Task objective: Each line that has the string "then" must be copied from the records below.

Records for this exercise:
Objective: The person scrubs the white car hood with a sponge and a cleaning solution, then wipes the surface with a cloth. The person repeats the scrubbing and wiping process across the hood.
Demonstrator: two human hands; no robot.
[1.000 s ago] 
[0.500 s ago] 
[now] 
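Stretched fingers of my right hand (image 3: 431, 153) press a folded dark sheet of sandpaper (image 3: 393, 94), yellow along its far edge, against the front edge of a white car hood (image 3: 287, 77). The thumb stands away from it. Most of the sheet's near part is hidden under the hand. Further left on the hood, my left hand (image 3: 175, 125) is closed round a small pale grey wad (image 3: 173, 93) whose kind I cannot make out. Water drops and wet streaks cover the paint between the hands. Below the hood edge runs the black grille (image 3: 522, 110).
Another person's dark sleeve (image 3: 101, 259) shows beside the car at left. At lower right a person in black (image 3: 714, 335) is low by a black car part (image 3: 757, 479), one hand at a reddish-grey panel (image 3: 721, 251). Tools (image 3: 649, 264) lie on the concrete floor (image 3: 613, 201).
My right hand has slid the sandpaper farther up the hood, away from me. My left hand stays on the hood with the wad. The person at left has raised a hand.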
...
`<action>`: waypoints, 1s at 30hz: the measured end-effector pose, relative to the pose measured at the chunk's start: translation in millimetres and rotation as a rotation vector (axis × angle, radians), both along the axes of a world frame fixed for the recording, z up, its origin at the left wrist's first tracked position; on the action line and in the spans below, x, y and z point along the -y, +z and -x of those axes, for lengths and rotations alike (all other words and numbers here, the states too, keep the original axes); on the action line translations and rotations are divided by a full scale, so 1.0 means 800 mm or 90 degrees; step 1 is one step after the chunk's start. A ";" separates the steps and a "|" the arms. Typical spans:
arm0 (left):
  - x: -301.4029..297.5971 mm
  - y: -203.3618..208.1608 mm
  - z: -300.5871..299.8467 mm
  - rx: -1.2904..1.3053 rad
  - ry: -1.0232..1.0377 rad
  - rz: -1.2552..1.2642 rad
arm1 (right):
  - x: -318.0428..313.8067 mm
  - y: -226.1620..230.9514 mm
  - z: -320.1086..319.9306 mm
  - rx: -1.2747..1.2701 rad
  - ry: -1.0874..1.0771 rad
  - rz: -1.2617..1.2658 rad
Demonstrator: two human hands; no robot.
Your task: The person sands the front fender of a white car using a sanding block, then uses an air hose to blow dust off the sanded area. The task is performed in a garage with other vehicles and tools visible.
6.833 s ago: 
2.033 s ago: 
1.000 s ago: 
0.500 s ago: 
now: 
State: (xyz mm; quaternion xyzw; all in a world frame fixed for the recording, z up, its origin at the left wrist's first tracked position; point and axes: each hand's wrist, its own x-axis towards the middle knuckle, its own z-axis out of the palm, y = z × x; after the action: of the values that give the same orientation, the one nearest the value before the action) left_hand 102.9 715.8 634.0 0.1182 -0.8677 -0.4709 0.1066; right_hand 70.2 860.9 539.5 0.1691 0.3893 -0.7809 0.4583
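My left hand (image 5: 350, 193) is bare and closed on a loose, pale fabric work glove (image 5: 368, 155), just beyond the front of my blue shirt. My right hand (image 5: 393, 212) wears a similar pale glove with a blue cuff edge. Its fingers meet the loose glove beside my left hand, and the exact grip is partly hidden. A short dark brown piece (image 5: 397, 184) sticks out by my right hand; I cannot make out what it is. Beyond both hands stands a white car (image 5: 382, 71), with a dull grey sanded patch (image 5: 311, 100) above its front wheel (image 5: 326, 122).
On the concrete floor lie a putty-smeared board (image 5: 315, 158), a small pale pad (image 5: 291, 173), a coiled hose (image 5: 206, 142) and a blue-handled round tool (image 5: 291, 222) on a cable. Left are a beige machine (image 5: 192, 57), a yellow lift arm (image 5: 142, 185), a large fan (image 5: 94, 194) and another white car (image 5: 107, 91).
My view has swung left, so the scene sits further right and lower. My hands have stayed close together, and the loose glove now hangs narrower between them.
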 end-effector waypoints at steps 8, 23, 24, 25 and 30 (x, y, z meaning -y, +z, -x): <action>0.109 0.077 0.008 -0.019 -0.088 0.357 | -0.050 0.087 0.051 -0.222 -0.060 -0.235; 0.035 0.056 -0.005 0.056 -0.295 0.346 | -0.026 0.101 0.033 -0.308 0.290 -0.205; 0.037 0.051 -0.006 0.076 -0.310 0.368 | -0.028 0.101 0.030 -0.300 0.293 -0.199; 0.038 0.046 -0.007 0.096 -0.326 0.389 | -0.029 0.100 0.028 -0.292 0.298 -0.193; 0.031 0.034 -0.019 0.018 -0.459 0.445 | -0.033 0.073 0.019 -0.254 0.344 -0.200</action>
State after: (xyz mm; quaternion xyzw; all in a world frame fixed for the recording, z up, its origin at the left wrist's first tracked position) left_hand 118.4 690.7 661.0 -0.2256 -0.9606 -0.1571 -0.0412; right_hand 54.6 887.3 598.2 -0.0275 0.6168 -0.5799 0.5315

Your response:
Objective: The person scrubs the white car hood with a sponge and a cleaning solution, then wipes the surface with a cloth. The person repeats the scrubbing and wiping process across the hood.
Your task: The person sands the front fender of a white car using a sanding block, then uses an air hose to blow dust off the sanded area. The task is performed in a garage with other vehicles and tools visible.

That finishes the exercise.